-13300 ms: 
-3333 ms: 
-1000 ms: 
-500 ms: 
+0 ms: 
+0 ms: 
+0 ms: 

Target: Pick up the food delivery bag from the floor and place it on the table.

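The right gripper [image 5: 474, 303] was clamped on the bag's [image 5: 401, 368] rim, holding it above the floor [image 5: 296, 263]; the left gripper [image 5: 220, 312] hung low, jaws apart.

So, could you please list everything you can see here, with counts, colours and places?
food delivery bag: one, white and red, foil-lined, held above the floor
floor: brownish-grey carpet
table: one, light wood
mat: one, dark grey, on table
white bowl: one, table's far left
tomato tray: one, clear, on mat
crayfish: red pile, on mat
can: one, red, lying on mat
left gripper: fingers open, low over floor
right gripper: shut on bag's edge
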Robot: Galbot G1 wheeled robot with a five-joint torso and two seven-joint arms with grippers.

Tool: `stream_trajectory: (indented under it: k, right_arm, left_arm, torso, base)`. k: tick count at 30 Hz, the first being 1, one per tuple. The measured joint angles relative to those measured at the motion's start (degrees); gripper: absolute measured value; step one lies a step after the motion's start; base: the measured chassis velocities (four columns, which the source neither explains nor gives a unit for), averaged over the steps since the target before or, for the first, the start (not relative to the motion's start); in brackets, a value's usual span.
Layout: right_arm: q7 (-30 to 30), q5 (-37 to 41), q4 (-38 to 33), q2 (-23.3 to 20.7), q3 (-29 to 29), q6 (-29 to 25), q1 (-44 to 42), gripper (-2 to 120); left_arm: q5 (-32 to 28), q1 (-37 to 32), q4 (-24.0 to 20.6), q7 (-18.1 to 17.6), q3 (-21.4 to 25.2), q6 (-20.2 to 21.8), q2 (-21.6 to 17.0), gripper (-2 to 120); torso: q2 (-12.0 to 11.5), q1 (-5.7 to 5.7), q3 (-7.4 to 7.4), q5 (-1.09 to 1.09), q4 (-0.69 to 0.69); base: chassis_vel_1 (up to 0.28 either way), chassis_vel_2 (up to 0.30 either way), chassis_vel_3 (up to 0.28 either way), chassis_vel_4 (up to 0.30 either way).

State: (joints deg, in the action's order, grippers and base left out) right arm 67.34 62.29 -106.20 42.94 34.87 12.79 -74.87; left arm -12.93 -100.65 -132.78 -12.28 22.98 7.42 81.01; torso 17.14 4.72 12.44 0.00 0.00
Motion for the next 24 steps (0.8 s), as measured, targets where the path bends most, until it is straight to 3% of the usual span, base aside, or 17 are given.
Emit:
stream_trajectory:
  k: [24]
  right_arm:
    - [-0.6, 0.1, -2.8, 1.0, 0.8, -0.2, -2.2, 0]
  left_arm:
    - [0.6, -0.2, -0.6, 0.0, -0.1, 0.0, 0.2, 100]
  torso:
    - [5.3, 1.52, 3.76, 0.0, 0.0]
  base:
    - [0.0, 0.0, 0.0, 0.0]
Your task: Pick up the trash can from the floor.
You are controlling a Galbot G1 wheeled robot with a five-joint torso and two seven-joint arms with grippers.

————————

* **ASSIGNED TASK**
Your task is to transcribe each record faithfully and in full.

* **RESULT OF THIS EXERCISE**
-13300 ms: 
-3333 ms: 
-1000 ms: 
-500 ms: 
+0 ms: 
+0 ms: 
+0 ms: 

Target: Pick up the food delivery bag from the floor and place it on the table.

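The right gripper [image 5: 474, 303] was clamped on the bag's [image 5: 401, 368] rim, holding it above the floor [image 5: 296, 263]; the left gripper [image 5: 220, 312] hung low, jaws apart.

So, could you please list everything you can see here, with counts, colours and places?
food delivery bag: one, white and red, foil-lined, held above the floor
floor: brownish-grey carpet
table: one, light wood
mat: one, dark grey, on table
white bowl: one, table's far left
tomato tray: one, clear, on mat
crayfish: red pile, on mat
can: one, red, lying on mat
left gripper: fingers open, low over floor
right gripper: shut on bag's edge
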Robot: Galbot G1 wheeled robot with a five-joint torso and two seven-joint arms with grippers.

Tool: `stream_trajectory: (indented under it: k, right_arm, left_arm, torso, base)`. k: tick count at 30 Hz, the first being 1, one per tuple. The measured joint angles relative to those measured at the motion's start (degrees); gripper: absolute measured value; step one lies a step after the motion's start; base: the measured chassis velocities (four columns, which the source neither explains nor gives a unit for), averaged over the steps since the target before or, for the first, the start (not relative to the motion's start); in brackets, a value's usual span.
Layout: right_arm: q7 (-30 to 30), q5 (-37 to 41), q4 (-38 to 33), q2 (-23.3 to 20.7), q3 (-29 to 29), q6 (-29 to 25), q1 (-44 to 42), gripper (-2 to 120); left_arm: q5 (-32 to 28), q1 (-37 to 32), q4 (-24.0 to 20.6), q7 (-18.1 to 17.6), q3 (-21.4 to 25.2), q6 (-20.2 to 21.8), q2 (-21.6 to 17.0), gripper (-2 to 120); torso: q2 (-12.0 to 11.5), q1 (-5.7 to 5.7), q3 (-7.4 to 7.4), q5 (-1.09 to 1.09), q4 (-0.69 to 0.69); base: chassis_vel_1 (up to 0.28 either way), chassis_vel_2 (up to 0.30 either way), chassis_vel_3 (up to 0.28 either way), chassis_vel_4 (up to 0.30 either way).

State: (joints deg, in the action's order, grippers and base left out) right arm 67.34 62.29 -106.20 42.94 34.87 12.79 -74.87; left arm -12.93 -100.65 -132.78 -12.28 22.98 7.42 81.01; torso 17.14 4.72 12.44 0.00 0.00
Motion for the next 24 steps (0.8 s), as measured, targets where the path bends most, until it is straight to 3% of the usual span, base aside, or 17 are given.
Emit:
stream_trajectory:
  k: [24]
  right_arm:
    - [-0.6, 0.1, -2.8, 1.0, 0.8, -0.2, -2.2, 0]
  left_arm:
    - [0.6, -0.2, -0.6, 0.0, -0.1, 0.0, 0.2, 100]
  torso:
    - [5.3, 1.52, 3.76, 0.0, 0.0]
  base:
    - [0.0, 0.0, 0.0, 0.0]
Your task: Pick up the trash can from the floor.
You are controlling a Galbot G1 wheeled robot with a five-joint torso and two seven-joint arms with grippers.

Output is finished, and nothing else is required.